§ YOUR GOAL
Here is a listing. Write it all out again exactly, but not its pictures.

§ DATA SHOWN

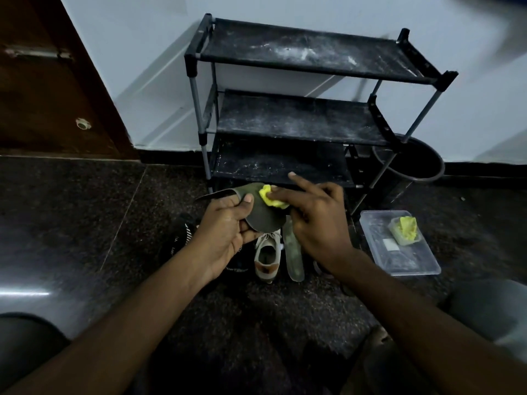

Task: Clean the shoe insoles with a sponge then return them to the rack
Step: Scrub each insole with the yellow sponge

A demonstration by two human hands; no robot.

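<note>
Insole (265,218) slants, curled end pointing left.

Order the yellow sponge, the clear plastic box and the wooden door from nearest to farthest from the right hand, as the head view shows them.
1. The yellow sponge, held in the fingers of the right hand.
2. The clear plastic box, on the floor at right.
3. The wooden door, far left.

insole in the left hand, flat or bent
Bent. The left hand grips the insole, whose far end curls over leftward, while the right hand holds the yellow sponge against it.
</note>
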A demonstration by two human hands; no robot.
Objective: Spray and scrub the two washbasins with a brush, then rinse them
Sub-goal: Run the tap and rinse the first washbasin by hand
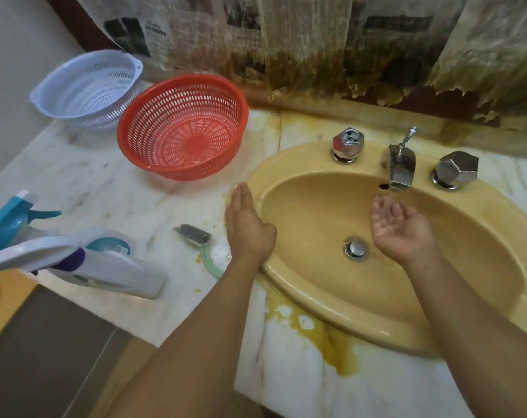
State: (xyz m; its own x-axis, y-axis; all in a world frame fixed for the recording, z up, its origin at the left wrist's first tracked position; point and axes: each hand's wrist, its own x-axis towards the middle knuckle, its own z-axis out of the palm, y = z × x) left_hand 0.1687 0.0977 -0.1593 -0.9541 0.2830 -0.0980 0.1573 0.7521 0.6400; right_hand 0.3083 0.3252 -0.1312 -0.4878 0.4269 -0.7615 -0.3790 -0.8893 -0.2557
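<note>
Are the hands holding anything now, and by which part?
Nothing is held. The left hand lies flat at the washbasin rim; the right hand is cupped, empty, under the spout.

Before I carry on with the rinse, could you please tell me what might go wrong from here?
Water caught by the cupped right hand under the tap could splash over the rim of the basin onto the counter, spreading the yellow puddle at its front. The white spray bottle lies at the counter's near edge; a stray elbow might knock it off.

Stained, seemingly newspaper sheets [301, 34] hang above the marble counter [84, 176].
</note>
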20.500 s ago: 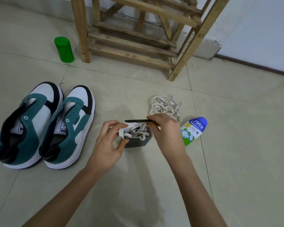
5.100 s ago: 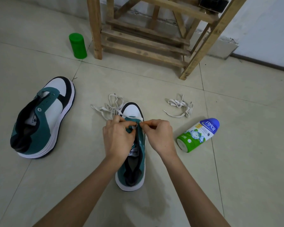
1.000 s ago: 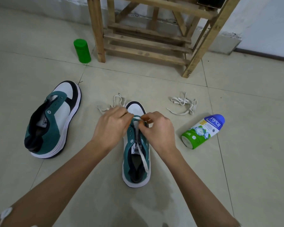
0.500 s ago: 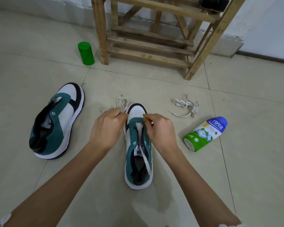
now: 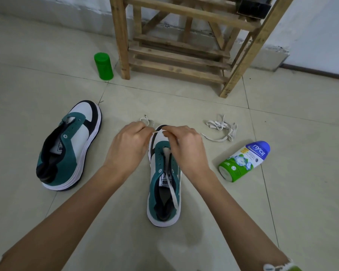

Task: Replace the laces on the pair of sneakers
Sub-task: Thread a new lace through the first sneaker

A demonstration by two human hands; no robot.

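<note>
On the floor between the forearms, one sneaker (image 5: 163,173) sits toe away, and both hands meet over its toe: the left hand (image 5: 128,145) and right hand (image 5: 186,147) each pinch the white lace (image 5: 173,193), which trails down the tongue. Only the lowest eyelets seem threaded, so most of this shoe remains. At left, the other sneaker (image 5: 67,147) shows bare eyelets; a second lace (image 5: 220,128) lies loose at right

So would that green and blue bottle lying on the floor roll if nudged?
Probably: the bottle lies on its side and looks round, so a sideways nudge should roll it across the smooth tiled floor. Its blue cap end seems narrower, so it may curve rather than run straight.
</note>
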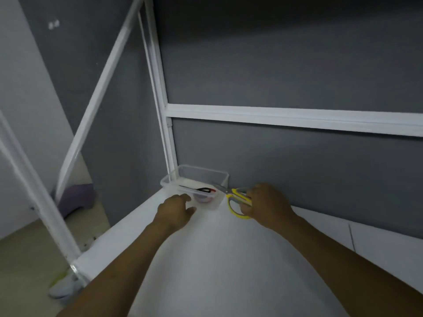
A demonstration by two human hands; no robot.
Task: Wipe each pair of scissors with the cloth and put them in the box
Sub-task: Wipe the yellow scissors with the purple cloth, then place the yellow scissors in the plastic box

§ SOLUTION TO THIS EXERCISE
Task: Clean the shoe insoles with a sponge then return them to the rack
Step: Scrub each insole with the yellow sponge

A demonstration by two human hands; no robot.

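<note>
Insole (265,218) slants, curled end pointing left.

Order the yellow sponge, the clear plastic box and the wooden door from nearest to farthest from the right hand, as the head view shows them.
1. The yellow sponge, held in the fingers of the right hand.
2. The clear plastic box, on the floor at right.
3. The wooden door, far left.

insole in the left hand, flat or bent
Bent. The left hand grips the insole, whose far end curls over leftward, while the right hand holds the yellow sponge against it.
</note>
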A demonstration by two human hands; no robot.
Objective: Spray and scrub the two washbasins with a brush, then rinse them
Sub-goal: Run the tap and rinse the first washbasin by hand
State: (xyz m; its own x-axis, y-axis; all in a world frame fixed for the recording, z up, its origin at the left wrist's first tracked position; point and axes: each hand's wrist, its own x-axis towards the middle knuckle, its own z-axis out of the palm, y = z × x) left_hand 0.1687 0.0977 -0.1593 -0.9541 0.2830 -0.0980 0.1573 0.7521 0.6400; right_hand 0.3083 0.3252 -0.1312 -0.4878 0.4269 -0.7615 -0.3790 -0.8893 -0.2557
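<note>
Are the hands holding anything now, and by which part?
Nothing is held. The left hand lies flat at the washbasin rim; the right hand is cupped, empty, under the spout.

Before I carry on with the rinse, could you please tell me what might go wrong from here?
Water caught by the cupped right hand under the tap could splash over the rim of the basin onto the counter, spreading the yellow puddle at its front. The white spray bottle lies at the counter's near edge; a stray elbow might knock it off.

Stained, seemingly newspaper sheets [301, 34] hang above the marble counter [84, 176].
</note>
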20.500 s ago: 
5.100 s ago: 
1.000 s ago: 
0.500 s ago: 
now: 

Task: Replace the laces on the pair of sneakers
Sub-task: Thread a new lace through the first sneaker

A demonstration by two human hands; no robot.

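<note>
On the floor between the forearms, one sneaker (image 5: 163,173) sits toe away, and both hands meet over its toe: the left hand (image 5: 128,145) and right hand (image 5: 186,147) each pinch the white lace (image 5: 173,193), which trails down the tongue. Only the lowest eyelets seem threaded, so most of this shoe remains. At left, the other sneaker (image 5: 67,147) shows bare eyelets; a second lace (image 5: 220,128) lies loose at right

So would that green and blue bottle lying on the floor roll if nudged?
Probably: the bottle lies on its side and looks round, so a sideways nudge should roll it across the smooth tiled floor. Its blue cap end seems narrower, so it may curve rather than run straight.
</note>
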A demonstration by two human hands; no robot.
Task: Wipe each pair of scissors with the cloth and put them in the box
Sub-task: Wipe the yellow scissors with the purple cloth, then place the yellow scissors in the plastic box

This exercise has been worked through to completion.